## Task statement
Your output should be the lines of the data that follow, reproduced exactly from the first through the line bearing "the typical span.".

## Supplied material

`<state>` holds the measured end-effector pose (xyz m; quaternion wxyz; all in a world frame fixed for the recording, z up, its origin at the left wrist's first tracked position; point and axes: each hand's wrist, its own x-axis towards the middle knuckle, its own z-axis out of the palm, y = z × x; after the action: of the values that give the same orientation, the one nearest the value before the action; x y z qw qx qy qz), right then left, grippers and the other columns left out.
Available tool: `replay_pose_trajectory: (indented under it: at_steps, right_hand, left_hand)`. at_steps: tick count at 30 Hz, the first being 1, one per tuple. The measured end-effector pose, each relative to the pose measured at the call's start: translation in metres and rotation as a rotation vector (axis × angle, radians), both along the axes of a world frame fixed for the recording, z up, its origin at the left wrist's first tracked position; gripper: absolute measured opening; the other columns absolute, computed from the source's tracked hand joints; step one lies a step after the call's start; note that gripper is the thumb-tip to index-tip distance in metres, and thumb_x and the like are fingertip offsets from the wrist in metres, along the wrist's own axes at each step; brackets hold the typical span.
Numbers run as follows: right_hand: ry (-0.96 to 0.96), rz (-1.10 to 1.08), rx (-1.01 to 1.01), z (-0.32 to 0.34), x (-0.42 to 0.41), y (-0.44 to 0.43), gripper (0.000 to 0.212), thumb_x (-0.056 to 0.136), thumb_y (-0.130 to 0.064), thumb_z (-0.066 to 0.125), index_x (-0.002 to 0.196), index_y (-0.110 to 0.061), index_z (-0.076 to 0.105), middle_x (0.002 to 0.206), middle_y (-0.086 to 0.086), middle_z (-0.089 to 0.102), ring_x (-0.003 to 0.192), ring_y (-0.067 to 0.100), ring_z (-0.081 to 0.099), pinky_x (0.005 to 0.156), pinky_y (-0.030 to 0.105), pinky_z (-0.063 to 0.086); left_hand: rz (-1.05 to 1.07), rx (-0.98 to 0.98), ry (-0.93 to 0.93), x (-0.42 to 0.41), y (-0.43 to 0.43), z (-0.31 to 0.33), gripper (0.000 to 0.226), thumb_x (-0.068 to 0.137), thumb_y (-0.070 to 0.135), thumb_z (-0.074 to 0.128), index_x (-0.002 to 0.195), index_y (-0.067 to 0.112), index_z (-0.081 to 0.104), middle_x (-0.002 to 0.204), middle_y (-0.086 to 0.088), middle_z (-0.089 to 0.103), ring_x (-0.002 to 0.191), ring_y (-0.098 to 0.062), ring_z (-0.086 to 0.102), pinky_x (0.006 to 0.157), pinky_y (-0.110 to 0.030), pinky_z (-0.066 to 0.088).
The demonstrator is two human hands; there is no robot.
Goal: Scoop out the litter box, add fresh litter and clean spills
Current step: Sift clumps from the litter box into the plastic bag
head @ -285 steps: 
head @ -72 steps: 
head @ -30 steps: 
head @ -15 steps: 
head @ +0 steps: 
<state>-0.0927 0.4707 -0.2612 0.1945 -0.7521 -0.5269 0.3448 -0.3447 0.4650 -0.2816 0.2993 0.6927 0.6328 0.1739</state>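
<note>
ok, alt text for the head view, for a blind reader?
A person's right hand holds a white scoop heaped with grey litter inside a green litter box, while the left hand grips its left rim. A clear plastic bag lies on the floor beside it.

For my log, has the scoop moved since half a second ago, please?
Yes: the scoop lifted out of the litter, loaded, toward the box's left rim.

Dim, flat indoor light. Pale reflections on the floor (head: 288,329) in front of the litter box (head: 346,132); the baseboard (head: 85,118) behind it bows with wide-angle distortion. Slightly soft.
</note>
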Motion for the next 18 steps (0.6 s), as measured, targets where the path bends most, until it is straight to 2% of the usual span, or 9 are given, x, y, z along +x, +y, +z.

## Response to this exercise
`<state>` holds the measured end-effector pose (xyz m; quaternion wxyz; all in a world frame fixed for the recording, z up, its origin at the left wrist's first tracked position; point and axes: each hand's wrist, its own x-axis towards the middle knuckle, its own z-axis out of the palm, y = z × x; after the action: of the values that give the same orientation, the one nearest the value before the action; x y z qw qx qy qz), right then left, grippers and the other columns left out.
Available tool: `replay_pose_trajectory: (indented under it: at_steps, right_hand, left_hand)`. at_steps: tick count at 30 Hz, the first being 1, one per tuple. The measured end-effector pose, each relative to the pose measured at the call's start: translation in metres and rotation as a rotation vector (axis × angle, radians), both along the axes of a world frame fixed for the recording, z up, its origin at the left wrist's first tracked position; gripper: absolute measured opening; the other columns absolute, computed from the source's tracked hand joints; step one lies a step after the call's start; note that gripper is the thumb-tip to index-tip distance in metres, and thumb_x and the like are fingertip offsets from the wrist in metres, along the wrist's own axes at each step; brackets hold the typical span.

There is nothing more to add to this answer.